* EXERCISE DETAILS:
Your answer should be a single number: the count of lines in the records below containing the word "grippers".

Records from a dataset
Start of Block

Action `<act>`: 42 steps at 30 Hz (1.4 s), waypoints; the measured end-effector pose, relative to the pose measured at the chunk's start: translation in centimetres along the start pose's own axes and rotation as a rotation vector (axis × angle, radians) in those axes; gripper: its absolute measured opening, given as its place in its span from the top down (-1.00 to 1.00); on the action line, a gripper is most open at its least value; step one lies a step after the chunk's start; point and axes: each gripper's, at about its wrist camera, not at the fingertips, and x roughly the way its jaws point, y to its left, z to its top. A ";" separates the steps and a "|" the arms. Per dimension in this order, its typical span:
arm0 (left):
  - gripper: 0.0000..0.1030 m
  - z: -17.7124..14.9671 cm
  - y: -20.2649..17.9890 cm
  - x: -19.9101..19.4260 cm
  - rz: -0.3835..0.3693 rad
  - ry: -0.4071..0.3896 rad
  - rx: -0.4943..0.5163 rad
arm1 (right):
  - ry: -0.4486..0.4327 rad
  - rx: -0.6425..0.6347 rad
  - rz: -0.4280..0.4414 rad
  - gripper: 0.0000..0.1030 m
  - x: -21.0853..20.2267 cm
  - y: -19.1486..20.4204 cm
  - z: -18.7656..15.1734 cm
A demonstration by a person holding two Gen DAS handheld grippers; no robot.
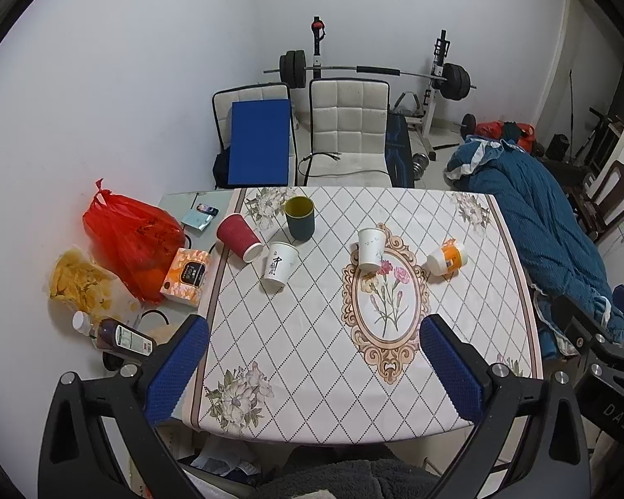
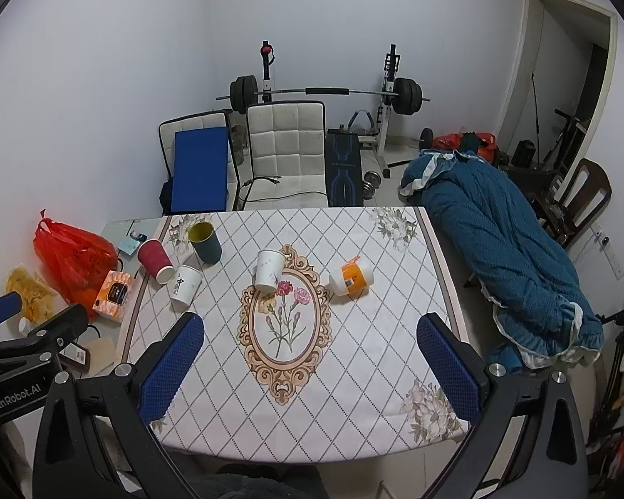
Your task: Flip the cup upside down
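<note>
Several cups stand on the patterned tablecloth (image 1: pixel 312 332). A dark green cup (image 1: pixel 299 217) (image 2: pixel 205 242) stands upright, mouth up. A white paper cup with black writing (image 1: pixel 279 267) (image 2: pixel 184 285) and a plain white paper cup (image 1: pixel 370 248) (image 2: pixel 267 270) also stand mouth up. A red ribbed cup (image 1: pixel 239 236) (image 2: pixel 155 260) stands mouth down. An orange and white cup (image 1: pixel 447 257) (image 2: pixel 352 277) lies on its side. My left gripper (image 1: pixel 314 332) and right gripper (image 2: pixel 310 328) are both open and empty, above the table's near edge.
At the table's left are a red plastic bag (image 1: pixel 133 237), an orange tissue box (image 1: pixel 186 276), a bag of chips (image 1: pixel 79 282) and a brown bottle (image 1: pixel 120 334). White chairs (image 1: pixel 347 124) stand behind the table. A blue blanket (image 1: pixel 536 216) lies to the right.
</note>
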 end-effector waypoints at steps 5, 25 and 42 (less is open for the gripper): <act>-1.00 -0.5 0.9 3.0 -0.011 0.053 0.003 | 0.058 0.025 -0.016 -1.00 2.4 -0.3 -1.1; -1.00 0.2 -0.3 20.8 0.042 0.307 0.086 | 0.497 0.096 -0.184 -1.00 25.4 -5.2 -12.4; -1.00 5.5 -7.2 38.4 0.038 0.547 0.027 | 0.677 0.071 -0.048 -1.00 40.0 -7.9 -10.7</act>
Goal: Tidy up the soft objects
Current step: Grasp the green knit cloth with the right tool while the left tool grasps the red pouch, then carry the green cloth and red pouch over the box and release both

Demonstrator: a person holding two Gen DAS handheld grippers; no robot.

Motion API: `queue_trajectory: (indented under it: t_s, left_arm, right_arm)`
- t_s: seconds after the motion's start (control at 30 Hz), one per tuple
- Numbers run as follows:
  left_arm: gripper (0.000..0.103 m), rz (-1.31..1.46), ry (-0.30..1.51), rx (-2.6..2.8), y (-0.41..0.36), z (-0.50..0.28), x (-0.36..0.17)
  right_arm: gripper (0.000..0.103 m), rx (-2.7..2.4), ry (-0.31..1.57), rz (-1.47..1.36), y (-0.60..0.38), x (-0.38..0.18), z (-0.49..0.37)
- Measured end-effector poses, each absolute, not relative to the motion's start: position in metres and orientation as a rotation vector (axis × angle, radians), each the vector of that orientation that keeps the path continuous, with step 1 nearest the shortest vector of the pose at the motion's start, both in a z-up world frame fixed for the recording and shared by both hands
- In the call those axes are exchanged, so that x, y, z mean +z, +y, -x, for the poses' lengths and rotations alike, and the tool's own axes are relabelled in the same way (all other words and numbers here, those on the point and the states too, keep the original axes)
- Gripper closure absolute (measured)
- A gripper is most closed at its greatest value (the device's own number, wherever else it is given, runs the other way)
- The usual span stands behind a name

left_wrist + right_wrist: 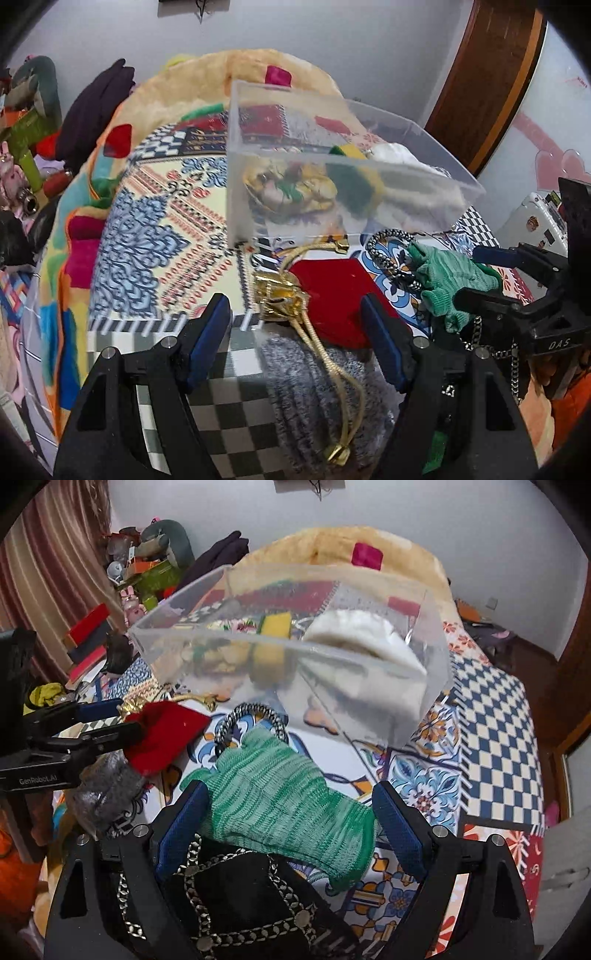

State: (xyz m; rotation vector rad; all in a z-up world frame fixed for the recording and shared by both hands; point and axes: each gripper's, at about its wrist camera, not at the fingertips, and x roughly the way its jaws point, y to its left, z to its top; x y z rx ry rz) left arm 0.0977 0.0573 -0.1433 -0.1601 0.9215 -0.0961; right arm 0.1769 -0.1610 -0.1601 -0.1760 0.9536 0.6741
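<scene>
A clear plastic box [343, 184] [295, 657] stands on the patterned bedspread and holds a yellow-green sponge [275, 624], a white soft item [362, 642] and a patterned pouch [291, 184]. My left gripper [295, 325] is open, its fingers on either side of a red velvet pouch [332, 295] with a gold cord [321, 350], lying on a grey fuzzy item [306, 398]. My right gripper [290, 812] is open around a green knitted glove [280, 801] that lies over a black chain-trimmed bag [240, 897]. A braided cord [255, 712] lies just beyond the glove.
A beige plush blanket [332, 546] is piled behind the box. Clutter of toys and boxes [147, 568] sits at the far left beside a curtain. A wooden door [491, 74] is at the right in the left wrist view. Checkered bedspread [491, 716] extends to the right.
</scene>
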Motion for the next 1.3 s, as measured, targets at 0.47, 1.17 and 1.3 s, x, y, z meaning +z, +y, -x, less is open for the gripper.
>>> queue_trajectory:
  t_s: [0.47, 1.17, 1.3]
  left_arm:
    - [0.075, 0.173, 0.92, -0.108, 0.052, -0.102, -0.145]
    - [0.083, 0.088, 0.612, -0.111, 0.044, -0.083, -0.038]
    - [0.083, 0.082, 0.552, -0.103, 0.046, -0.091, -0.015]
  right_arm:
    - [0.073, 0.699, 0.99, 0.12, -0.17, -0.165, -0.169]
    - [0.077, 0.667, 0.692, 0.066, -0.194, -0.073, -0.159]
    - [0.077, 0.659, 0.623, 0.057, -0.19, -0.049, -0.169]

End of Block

* WRITTEN RESPONSE:
2